Дебольский промолчал, зато тихо заметил стоящий у приборной панели техник Праслов: “На все воля Божья”. На том и порешили.
– Извините, товарищи, пора бы нам расходиться, время позднее, завтра инспекция – черт знает что такое, сложный день, иными словами, но с другой стороны, хоть новые лица мы тут увидим, пора бы нам расходиться, – заключил Тогмачев.
Он снял халат, и попытка повесить его на крючок у двери была пресечена профессором Отрадинским:
– Будьте добры, Александр Сергеевич, халат заберите из моей лаборатории. Бардак тут разводить не нужно.
– Покорнейше извиняюсь, – Тогмачев отдернул руку. Он обвел всех пристальным взглядом, ищя внимания, резко кивнул заместо прощания и вышел, осторожно прикрыв за собой дверь – впрочем, этого не требовалось, потому что следом за ним, не сказав ни слова, вышел инженер Дебольский.

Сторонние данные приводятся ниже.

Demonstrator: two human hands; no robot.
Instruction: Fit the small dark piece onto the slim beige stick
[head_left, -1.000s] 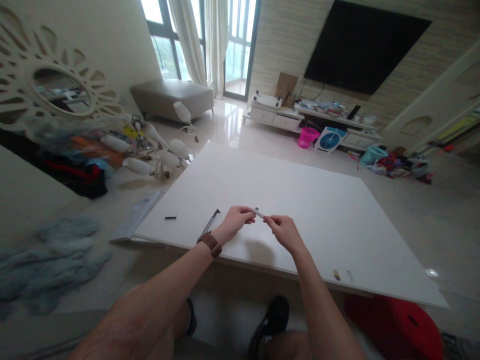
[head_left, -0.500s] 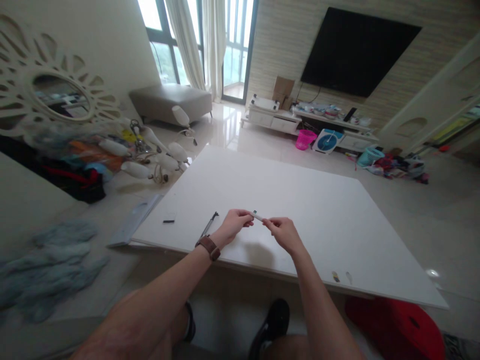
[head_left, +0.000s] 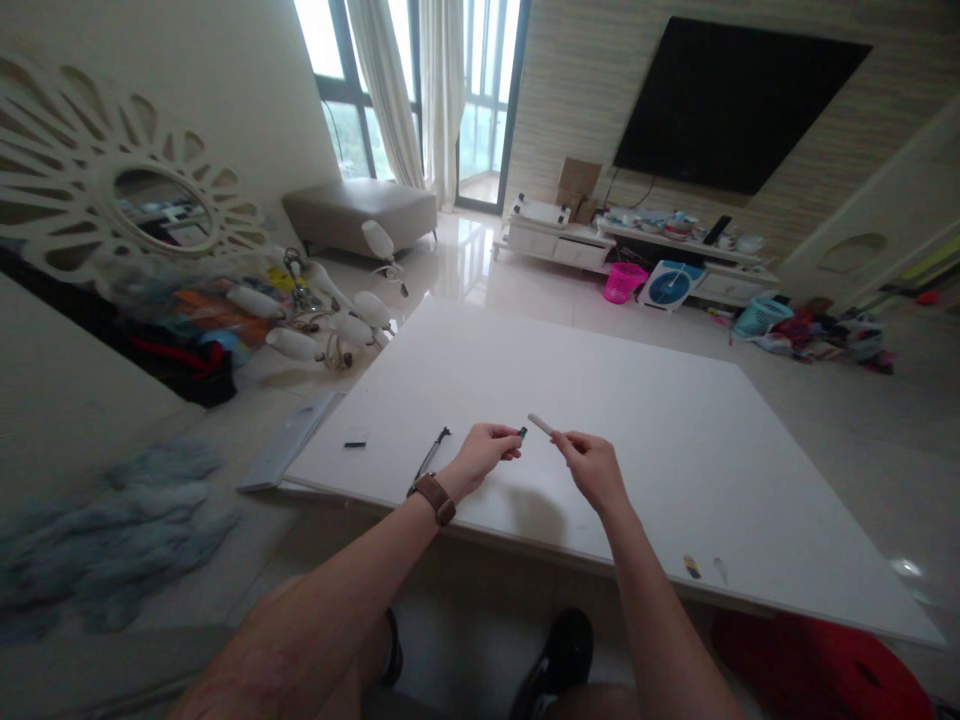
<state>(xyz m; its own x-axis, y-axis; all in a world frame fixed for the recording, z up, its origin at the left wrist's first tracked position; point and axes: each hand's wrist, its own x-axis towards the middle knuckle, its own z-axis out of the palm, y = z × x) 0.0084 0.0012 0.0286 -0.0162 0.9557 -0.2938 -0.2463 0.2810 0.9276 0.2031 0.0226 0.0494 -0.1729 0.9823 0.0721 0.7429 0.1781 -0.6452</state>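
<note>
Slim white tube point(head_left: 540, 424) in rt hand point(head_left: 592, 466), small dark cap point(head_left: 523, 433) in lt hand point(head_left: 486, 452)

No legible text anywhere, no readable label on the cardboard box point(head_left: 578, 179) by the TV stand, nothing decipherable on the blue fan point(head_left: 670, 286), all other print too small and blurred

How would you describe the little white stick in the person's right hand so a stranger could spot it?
Start at the big white board lying flat before the person. Above its near edge, the right hand pinches a short white stick pointing up-left toward the left hand. It is pale and held in the air, unlike the dark pen lying on the board.
</note>
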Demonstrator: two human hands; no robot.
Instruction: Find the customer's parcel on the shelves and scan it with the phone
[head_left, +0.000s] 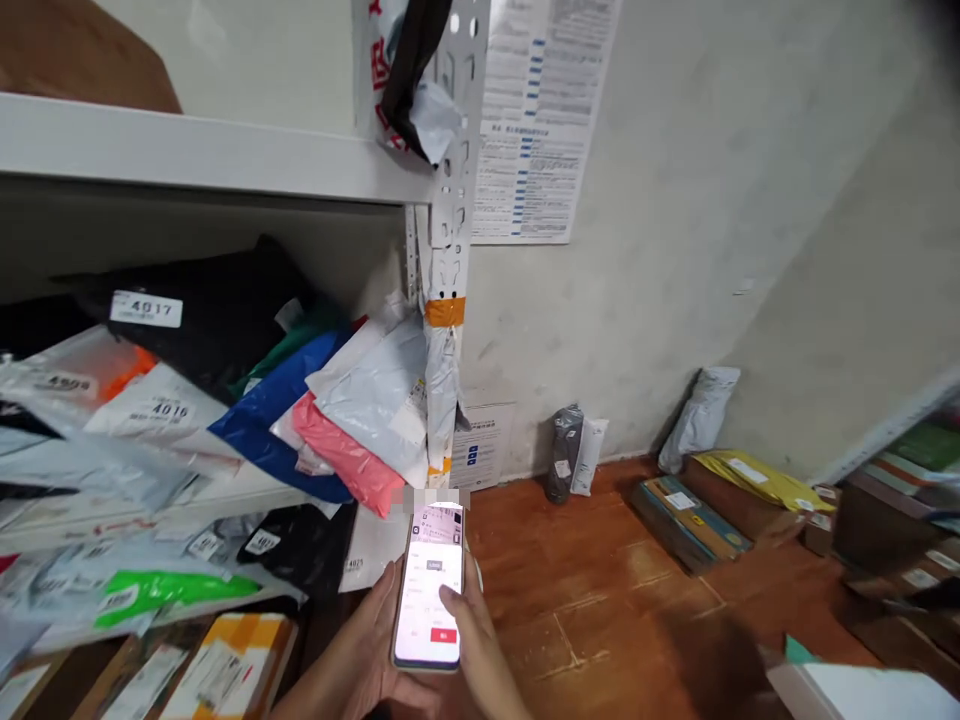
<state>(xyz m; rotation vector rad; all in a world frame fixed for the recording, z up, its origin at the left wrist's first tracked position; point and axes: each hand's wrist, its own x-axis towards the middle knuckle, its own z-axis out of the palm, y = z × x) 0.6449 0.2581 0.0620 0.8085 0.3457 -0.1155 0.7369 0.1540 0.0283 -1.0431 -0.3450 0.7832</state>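
Note:
A smartphone (pixel 426 610) with a lit, mostly white screen and a red button near its bottom stands upright at the lower middle of the view. My left hand (pixel 375 635) is wrapped round its left side and lower back. On the right side, my right hand (pixel 476 620) grips the phone too, its thumb resting over the screen. Most of the fingers behind the phone are hidden. Just left of the phone, a white parcel labelled 4025 (pixel 375 545) lies partly covered, near a pink parcel (pixel 345 452) on the shelf.
A white metal shelf (pixel 225 155) on the left holds several bagged parcels, among them a black one (pixel 217 290). Its post (pixel 448 250) rises before me. Along the wall stand a grey roll-shaped parcel (pixel 564 455) and cardboard boxes (pixel 690 520). A white box (pixel 870 692) sits lower right.

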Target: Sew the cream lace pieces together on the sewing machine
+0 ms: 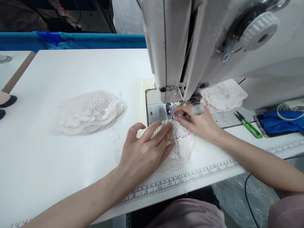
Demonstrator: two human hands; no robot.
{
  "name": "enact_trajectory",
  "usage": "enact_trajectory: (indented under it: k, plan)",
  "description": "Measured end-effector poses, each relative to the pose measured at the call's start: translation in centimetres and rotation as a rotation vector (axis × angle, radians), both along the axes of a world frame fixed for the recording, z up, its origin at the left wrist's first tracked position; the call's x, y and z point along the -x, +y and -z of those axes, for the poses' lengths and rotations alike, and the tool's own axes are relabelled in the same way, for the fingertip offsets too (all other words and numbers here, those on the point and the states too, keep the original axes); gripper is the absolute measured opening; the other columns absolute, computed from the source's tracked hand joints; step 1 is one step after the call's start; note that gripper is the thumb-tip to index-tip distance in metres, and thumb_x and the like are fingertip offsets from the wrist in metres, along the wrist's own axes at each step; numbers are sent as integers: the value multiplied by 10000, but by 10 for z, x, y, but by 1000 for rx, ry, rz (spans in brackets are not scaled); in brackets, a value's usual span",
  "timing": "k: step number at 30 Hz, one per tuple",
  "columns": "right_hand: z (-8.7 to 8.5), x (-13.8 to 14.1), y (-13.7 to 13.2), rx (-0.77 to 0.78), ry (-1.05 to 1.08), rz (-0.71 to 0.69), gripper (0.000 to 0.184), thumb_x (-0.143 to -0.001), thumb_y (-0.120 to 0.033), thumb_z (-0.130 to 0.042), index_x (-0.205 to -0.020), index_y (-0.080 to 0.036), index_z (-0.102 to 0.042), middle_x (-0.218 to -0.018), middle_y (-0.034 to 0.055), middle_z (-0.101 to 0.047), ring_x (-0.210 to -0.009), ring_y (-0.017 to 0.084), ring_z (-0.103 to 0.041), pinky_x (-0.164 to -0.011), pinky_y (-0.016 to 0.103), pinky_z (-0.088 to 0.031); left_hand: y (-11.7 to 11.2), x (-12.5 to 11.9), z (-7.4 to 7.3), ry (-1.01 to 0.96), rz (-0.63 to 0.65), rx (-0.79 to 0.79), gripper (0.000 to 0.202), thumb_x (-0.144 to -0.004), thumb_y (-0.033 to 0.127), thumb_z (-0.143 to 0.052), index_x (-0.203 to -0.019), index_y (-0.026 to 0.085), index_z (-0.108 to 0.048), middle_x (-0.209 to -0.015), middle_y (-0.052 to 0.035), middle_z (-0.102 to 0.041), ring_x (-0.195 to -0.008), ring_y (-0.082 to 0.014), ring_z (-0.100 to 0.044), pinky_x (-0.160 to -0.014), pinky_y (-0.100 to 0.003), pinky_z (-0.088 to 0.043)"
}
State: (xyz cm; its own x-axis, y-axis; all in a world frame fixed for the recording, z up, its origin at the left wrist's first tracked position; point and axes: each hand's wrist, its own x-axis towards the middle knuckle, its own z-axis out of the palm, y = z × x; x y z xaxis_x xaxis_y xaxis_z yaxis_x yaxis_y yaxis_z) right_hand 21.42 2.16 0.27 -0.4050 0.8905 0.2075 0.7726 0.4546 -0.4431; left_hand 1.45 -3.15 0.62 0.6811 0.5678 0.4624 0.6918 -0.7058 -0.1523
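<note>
Pressing lace piece (180, 146) flat at frame centre: your left hand (142, 152), fingers spread, gripping nothing. Your right hand (199, 123) pinches its edge beside metal plate (157, 113). Sewing machine (190, 47) overhangs, hiding needle area. Lace pile (87, 112) centre left; green snips (249, 125), blue cloth (282, 122) right.

**Quick count, by kind**

Lace pcs: 3 in all. That's 1 left lace pile (89, 112) on the table (71, 69), 1 middle lace pc (181, 148) under the hands, and 1 right lace pc (224, 95) behind the machine.

Sewing machine (213, 41): 1, w/ 1 ribbed white knob (260, 30).

Hands: 2, left hand (142, 152) & right hand (200, 122), w/ 1 white band (198, 109) on a right finger.

Green snips (249, 126): 1.

Blue cloth (282, 122): 1 heap.

Printed rule (180, 179) along the table edge: 1.

Dark shoes (8, 101) at far left: 2.
</note>
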Motion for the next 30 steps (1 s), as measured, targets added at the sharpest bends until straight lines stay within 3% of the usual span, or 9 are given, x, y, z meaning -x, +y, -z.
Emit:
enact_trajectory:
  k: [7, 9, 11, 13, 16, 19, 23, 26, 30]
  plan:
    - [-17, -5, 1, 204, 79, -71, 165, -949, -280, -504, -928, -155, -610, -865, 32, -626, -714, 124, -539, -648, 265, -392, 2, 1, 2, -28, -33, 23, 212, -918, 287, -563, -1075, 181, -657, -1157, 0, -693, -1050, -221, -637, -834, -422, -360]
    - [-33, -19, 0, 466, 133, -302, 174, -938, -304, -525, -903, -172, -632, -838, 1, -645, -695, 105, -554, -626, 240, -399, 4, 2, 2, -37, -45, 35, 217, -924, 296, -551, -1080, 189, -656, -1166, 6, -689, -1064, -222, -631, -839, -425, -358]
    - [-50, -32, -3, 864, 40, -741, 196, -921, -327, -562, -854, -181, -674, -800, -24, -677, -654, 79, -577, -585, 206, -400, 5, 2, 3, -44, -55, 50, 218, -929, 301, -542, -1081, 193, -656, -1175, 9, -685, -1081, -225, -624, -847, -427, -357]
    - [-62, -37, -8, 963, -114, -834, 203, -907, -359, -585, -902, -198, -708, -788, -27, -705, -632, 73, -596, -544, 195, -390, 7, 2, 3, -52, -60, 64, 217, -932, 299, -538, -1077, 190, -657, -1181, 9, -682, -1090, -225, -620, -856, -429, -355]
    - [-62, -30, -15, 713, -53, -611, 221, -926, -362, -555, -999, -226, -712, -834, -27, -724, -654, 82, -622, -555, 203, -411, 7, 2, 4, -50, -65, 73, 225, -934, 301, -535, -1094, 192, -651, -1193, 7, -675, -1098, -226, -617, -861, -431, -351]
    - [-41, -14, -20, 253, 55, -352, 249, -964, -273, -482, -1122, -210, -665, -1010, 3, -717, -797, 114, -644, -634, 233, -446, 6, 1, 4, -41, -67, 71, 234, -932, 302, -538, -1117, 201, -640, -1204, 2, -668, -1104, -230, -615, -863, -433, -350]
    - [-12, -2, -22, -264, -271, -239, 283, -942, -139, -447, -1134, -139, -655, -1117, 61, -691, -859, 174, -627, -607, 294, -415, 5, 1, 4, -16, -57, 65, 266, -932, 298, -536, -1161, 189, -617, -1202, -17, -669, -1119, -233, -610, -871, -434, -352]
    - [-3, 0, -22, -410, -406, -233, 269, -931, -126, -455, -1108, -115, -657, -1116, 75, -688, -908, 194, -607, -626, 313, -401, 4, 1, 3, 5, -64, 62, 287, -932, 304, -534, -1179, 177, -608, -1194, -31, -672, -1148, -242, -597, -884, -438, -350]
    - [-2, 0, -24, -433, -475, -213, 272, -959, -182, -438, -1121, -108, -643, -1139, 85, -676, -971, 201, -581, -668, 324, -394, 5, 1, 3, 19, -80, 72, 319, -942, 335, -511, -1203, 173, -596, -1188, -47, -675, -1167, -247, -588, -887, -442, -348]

Праслов захлопнул приборную панель, тяжело, прихрамывая на правую ногу, подошел к столу. Он вздохнул, снял рабочую куртку и тихо произнес:
– И каждый вечер возвращаться туда, где никто не ждет.
– Не были бы вы одинок, поняли бы, что возвращаться туда, где кто-то ждет, хуже, – ответил Отрадинский, встал, снял очки, сложил их и оставил на середине стола.
Праслов посмотрел на него с тоской в глазах. Видеть нескрытую печаль на его лице, украшавшемся обычно блаженной улыбкой, было непривычно. Но Отрадинский понимал значение его взгляда.
“На все воля Божья”, – неизменно приговаривая, Иван Алексеевич принимал все: скромную должность техника в лаборатории, прозябание в нищите, болезни и боли в коленях, несправедливость мира к себе, – но одного он принять не мог. Двадцать лет назад, когда они оба – Праслов и Отрадинский – были еще студентами, Мария выбрала не его. Праслов нуждался в семье и страдал от одиночества; Отрадинский нуждался в одиночестве и страдал от семьи. Их детство было похоже, их юность прошла в одном учебном заведении, их карьера началась и продолжалась в одном центре: в качестве ведущего научного сотрудника для Отрадинского и в качестве техника – для Праслова. Порой профессору казалось, что он должен чувствовать вину перед Прасловым. Но не чувствовал. Много он об этом не думал. “В конце концов, – говорил он, – судьба человека – в его руках”.
А дома ждала жена, сын, горячий ужин, яркий свет на кухне и огонь в камине. Отрадинский, тем не менее, туда не торопился. Пришел и, раздевшись, сел за стол. Маша поставила перед ним тарелку супа и кружку горячего слабого чая без сахара.
Прежде чем приняться за еду, Отрадинский размешал в чашке чай. Это не имело смысла, но было необходимым ритуалом.
– Опять вызывают, – Маша положила перед ним на стол раскрытый школьный дневник.
Отрадинский не посмотрел. За ужином он по обыкновению читал и не любил, когда его отвлекали. Не обратив внимания на легкое раздражение, он вернулся к книге. Маша забрала дневник. Она села рядом. Плечи поникли.
– Классный руководитель все спрашивает, как может сын такого интеллигентного ученого быть таким шалопаем.
– Значит, нашу семью считают интеллигентной? Это хорошо, – удовлетворенно ответил Отрадинский. Примирившись с тем, что отдохнуть в тишине не удастся, он с досадой закрыл книгу и оставил ее на столе.
– Нашего сына считают шалопаем, – парировала Маша.
Отрадинский ничего не ответил. Он не знал, что ответить, и только продолжал неспешно помешивать в кружке чай. Не дождавшись больше ничего путного от мужа, она ушла, а тот вернулся к чтению в тишине, и только где-то на подкорках сознания звучало размеренное тикание настенных часов.